Local DUI attorney and Tea Party Nation founder Judson Phillips directed his ire at the United Methodist Church Sunday when he saw a sign in front of its Washington, D.C., building that read "Pass the DREAM Act." Phillips simply could not reconcile the measure — which would provide a path to citizenship for undocumented immigrants who were brought to the United States as children if they have clean records and a college degree or two years in the military — with traditional Christian values. Compassion was not Jesus' thing, right?
Wrong. And the United Methodist Church is having none of it. Bill Medford, director of civil and human rights for the United Methodist Church General Board of Church and Society, said:
Our support of the DREAM Act is in alignment with the principles of support for immigration reform found in our resolutions passed by the General Conference. More importantly, many United Methodists throughout the country are immigrants themselves or are in close, intimate relationships with immigrants through outreach and service.

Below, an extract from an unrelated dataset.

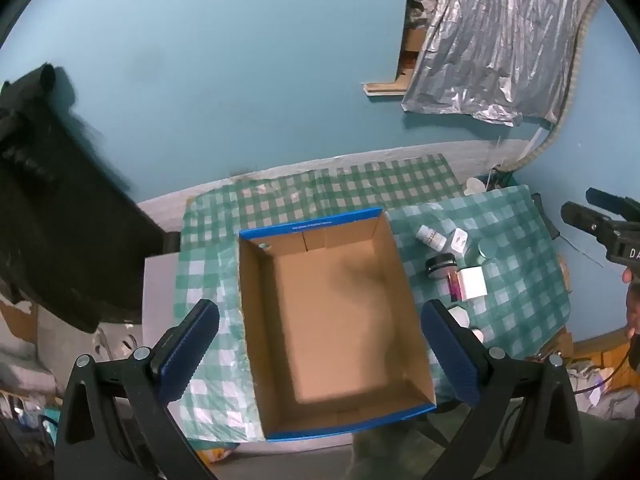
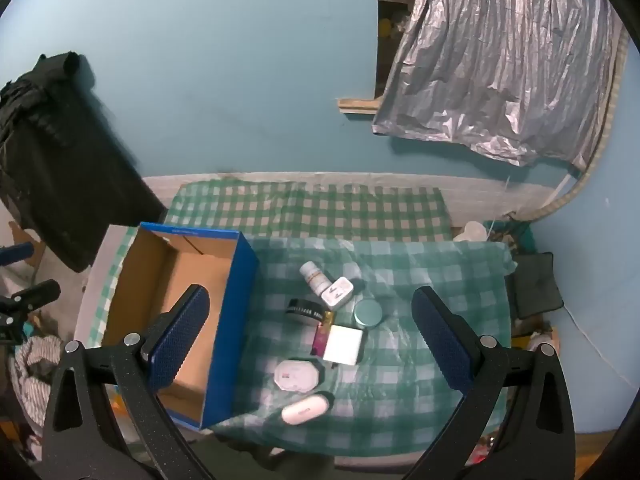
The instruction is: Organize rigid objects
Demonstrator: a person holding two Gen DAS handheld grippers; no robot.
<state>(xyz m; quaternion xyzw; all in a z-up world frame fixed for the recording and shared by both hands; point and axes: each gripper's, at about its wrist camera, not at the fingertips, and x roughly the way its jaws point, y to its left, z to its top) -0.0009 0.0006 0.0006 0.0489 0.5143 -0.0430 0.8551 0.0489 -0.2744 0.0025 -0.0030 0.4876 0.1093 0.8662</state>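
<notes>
An empty cardboard box with a blue rim (image 1: 280,236) (image 2: 236,280) lies open on the green checked tablecloth. To its right lies a group of small items: a white bottle (image 2: 314,276), a white case (image 2: 339,291), a black-lidded jar (image 2: 304,311), a teal round tin (image 2: 368,314), a white square box (image 2: 343,345), a pink tube (image 2: 321,338), a white octagonal tin (image 2: 296,376) and a white oval case (image 2: 306,409). My left gripper (image 1: 320,356) is open above the box. My right gripper (image 2: 312,344) is open above the items.
A black bag (image 1: 60,220) hangs at the left against the blue wall. A silver foil sheet (image 2: 500,72) covers a wall opening at the upper right. Clutter lies on the floor around the table, with a dark cushion (image 2: 536,284) at the right.
</notes>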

And from the positions of these close relationships modeled to us first and foremost by Jesus whose birth we celebrate this week, we advocate for humane and workable solutions to a badly broken immigration system.

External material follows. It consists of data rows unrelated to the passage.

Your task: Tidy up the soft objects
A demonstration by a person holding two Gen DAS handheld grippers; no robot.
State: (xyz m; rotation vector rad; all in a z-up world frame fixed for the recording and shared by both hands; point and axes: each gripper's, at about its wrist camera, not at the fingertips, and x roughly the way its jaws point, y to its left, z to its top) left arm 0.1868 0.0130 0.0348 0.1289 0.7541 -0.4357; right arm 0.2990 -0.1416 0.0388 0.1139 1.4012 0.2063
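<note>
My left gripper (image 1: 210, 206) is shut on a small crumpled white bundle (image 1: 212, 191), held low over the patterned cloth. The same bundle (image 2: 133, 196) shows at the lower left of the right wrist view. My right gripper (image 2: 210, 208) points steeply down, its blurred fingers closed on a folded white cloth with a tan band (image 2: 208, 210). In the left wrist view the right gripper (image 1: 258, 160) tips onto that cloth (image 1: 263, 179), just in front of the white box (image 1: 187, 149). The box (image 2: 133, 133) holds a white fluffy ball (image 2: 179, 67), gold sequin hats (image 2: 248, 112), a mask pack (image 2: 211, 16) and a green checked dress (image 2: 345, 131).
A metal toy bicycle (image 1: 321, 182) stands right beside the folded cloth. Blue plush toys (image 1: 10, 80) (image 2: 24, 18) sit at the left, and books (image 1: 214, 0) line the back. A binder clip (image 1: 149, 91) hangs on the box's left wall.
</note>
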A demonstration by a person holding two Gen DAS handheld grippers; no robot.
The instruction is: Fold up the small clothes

Bishop Minerva Carcano of the Desert Southwest Conference of the United Methodist Church had the following reaction:
I am proud of the fact that our United Methodist Church stands for justice for all of God's children in the name of Jesus Christ, and I consider it a moral calling to stand up for young immigrants who deserve the opportunities that the DREAM Act would provide. Mr. Phillips' visceral attacks in response to this advocacy, by contrast, reflect neither American values nor the Christian faith. But as a committed Christian and United Methodist who follows Jesus, I am committed to praying for Mr. Phillips. Even while he may dream of the demise of the United Methodist Church, I will pray for abundant life for him, for that is the Christian way.
So there you have it in measured, turn-the-other-cheek style, in sharp contrast to Phillips' spittle-flecked "socialist"/"socialism" rant. And the winner is....
By the way, why can't we have more high-profile, compassionate, reasonable Christians here in Tennessee? Instead, we make do with convicted murderers who preach intolerance and hate.